The justices flatly rejected the government’s claim that the funds were “idle,” noting that the money was already legally earmarked to improve benefits and lower your contributions.
For a deeper, less rage-inducing breakdown of how this whole mess happened, The Diplomat has a solid explainer on the PhilHealth case.
The takeaway is uncomfortable: the funding existed. The law requiring it to be spent on your health existed. What was missing was the will to actually use it on you. As one analysis bluntly put it, the country has been spending more on health and getting less, which is what happens when the people in charge treat a health fund like a piggy bank instead of a lifeline.
So what do you actually do about it?
Until the system stops treating “getting sick” as a personal moral failing, here’s the unglamorous survival kit:
- Update your PhilHealth membership and know your benefits. The coverage is imperfect, but the dialysis and primary-care packages are real money you’ve already paid for. Use them.
- Consider HMO or private health insurance early, ideally while you’re young and the premiums are cheap and the underwriters still like you.

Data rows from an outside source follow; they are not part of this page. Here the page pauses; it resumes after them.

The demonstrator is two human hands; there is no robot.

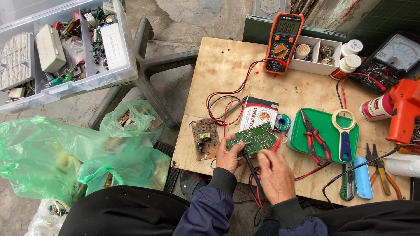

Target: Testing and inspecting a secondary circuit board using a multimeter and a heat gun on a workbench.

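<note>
- Near the front edge of the counter [218, 57], the left hand [228, 156] has its fingers [231, 143] curled around the left end of a green circuit board [253, 139], thumb on the near edge, gripping it just above the wood.
- Beside it, the right hand [275, 175] has its fingers pressed together around two test probes, a black probe [250, 164] and a red probe [277, 143], both tips reaching the board.
- The green circuit board is a small rectangle, tilted with its right end farther away; its face is dotted with pale solder points and thin traces, and a dark patch lies where the black probe meets it.
- Just left of the board a brown circuit board [205, 138] lies flat on the counter, carrying a small yellow part.
- Just beyond the board lie a white and red booklet [259, 112] and a small spool of solder [283, 122].
- Red and black leads [227, 94] loop across the wood to an orange multimeter [283, 43] at the far edge.
- To the right, a green tray [321, 123] holds red-handled pliers [316, 137] and a magnifier [344, 131].
- Farther right sit an orange soldering gun [404, 109] and an analogue meter [391, 61].
- Off the counter to the left are green plastic bags [48, 157] and a clear parts bin [65, 43].
</note>
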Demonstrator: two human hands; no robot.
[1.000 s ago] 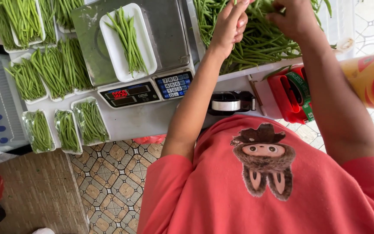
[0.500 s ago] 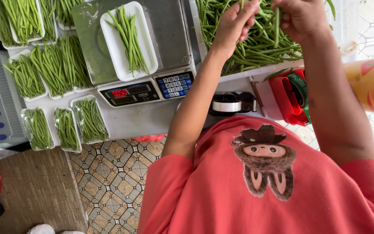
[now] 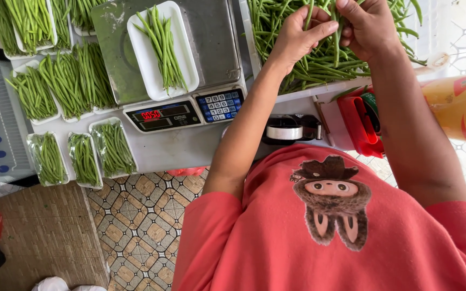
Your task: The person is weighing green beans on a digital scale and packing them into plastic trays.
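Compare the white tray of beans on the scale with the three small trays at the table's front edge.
The tray on the scale is unwrapped and only partly filled; the three front trays are covered in clear film, fuller, and look smaller. It sits alone on the steel scale platform; they lie side by side on the white table. All hold green beans laid lengthwise.

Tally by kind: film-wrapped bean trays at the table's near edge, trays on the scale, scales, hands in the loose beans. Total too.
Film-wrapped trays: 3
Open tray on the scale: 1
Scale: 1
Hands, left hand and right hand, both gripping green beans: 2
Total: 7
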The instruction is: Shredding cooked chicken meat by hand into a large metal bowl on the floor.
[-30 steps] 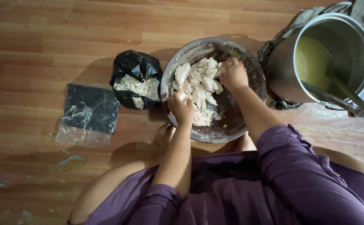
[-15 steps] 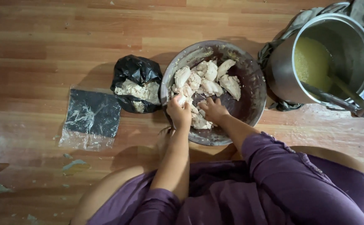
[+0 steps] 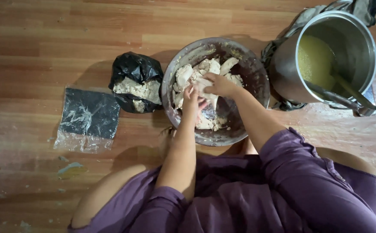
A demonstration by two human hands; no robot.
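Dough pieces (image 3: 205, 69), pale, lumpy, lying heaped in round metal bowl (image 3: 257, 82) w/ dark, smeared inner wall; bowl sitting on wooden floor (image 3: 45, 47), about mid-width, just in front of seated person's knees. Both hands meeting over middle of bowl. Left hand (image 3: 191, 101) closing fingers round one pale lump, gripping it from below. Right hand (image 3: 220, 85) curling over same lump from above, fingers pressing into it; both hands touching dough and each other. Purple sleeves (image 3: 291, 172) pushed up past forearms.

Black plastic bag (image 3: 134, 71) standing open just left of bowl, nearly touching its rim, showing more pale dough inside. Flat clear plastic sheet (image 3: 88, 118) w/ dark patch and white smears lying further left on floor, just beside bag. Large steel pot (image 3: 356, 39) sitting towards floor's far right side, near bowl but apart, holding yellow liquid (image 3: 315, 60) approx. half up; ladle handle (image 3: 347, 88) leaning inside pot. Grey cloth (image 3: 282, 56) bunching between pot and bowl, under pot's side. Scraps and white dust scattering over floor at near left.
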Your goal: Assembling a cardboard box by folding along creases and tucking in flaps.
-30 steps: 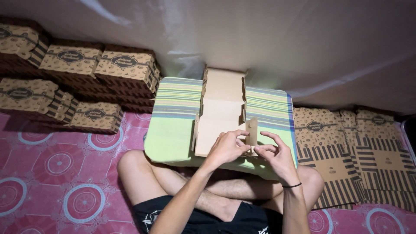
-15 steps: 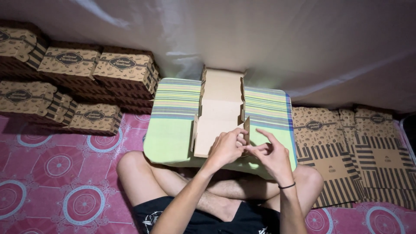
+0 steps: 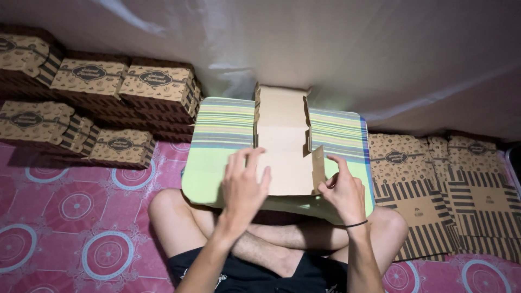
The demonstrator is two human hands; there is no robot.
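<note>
Striped board [image 3: 225,127] — hands on cardboard blank [image 3: 282,146]

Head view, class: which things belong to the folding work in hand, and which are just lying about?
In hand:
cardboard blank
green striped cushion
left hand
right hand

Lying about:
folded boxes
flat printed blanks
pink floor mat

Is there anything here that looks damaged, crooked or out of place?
Nothing stands out. The flat cardboard sheet lies straight on the green striped board, with the left hand on it and the right hand lifting its side flap. The folded boxes are stacked evenly.
</note>
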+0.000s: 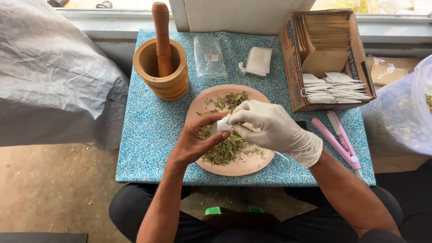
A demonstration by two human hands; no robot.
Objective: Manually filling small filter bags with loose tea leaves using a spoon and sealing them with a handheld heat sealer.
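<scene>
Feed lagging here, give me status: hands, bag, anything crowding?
Left hand bare, right hand gloved, both pinching small white bag over pink plate of dried leaves. Nothing crowding.

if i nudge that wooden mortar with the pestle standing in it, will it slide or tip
The wooden mortar looks thick-walled and squat, so it is probably heavy and would likely slide on the blue cloth rather than tip. The tall pestle leans loose inside and may well swing or rattle.

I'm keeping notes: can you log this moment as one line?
left hand: bare, holds small white bag | right hand: gloved, at bag | below: pink plate of dried leaves
</scene>
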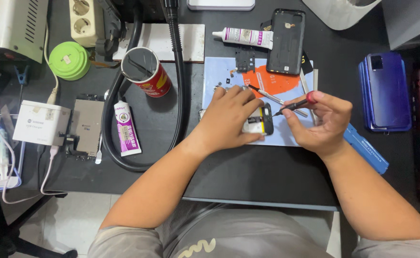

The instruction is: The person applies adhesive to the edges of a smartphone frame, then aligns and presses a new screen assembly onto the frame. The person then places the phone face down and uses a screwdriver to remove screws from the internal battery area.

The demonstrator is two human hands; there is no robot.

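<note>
Gripping slim red-capped screwdriver (pixel 293 105), right hand (pixel 322 124)

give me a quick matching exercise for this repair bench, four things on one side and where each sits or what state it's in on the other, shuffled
Things:
1. screwdriver
2. opened phone
3. green round container
4. black back cover

Places or states:
A. far edge of the blue mat, beside a glue tube
B. pinned flat under the left hand
C. held in the right hand, tip pointing at the phone
D. far left of the table, near the power strip

Pairs: 1-C, 2-B, 3-D, 4-A
</note>
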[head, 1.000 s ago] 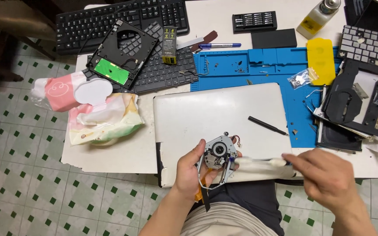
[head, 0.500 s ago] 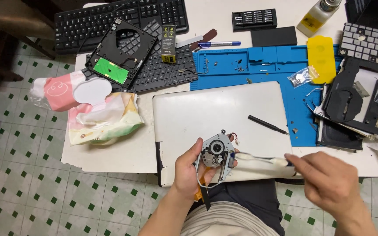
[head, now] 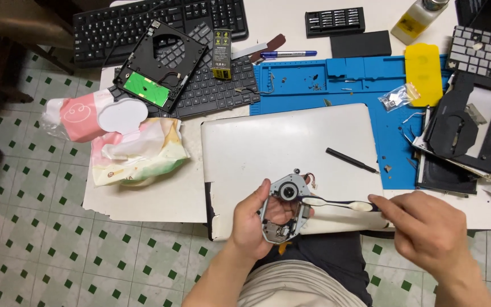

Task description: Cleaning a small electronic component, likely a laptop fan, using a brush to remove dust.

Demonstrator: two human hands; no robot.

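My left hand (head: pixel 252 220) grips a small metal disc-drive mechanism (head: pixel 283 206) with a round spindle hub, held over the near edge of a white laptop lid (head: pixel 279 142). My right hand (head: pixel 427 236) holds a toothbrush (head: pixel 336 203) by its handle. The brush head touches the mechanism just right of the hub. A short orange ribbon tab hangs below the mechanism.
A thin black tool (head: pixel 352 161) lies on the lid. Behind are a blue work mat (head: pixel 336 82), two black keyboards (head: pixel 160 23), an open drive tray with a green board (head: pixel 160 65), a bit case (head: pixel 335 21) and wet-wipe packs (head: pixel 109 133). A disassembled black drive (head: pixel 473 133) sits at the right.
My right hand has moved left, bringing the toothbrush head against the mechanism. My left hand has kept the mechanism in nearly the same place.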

- Build a dedicated health emergency fund separate from your regular savings — even a small monthly amount beats raiding your future at 5-6-style interest rates.
- Keep your records. Receipts, prescriptions, and discharge summaries are what stand between you and a denied claim.
- Vote like your hospital bill depends on it — because, as the budget cuts above demonstrate with depressing clarity, it absolutely does.
The cost of getting sick in the Philippines will probably never be cheap. But it shouldn’t be a one-way ticket to bankruptcy, and the fact that it so often is isn’t bad luck — it’s the predictable result of choices made by people who could choose otherwise. The Supreme Court just reminded everyone of that. Now we get to see if anyone in power was taking notes.
This article is for general information and isn’t financial or medical advice — for your specific situation, talk to a licensed professional. Figures are based on the most recent publicly available data as of mid-2026 and may change.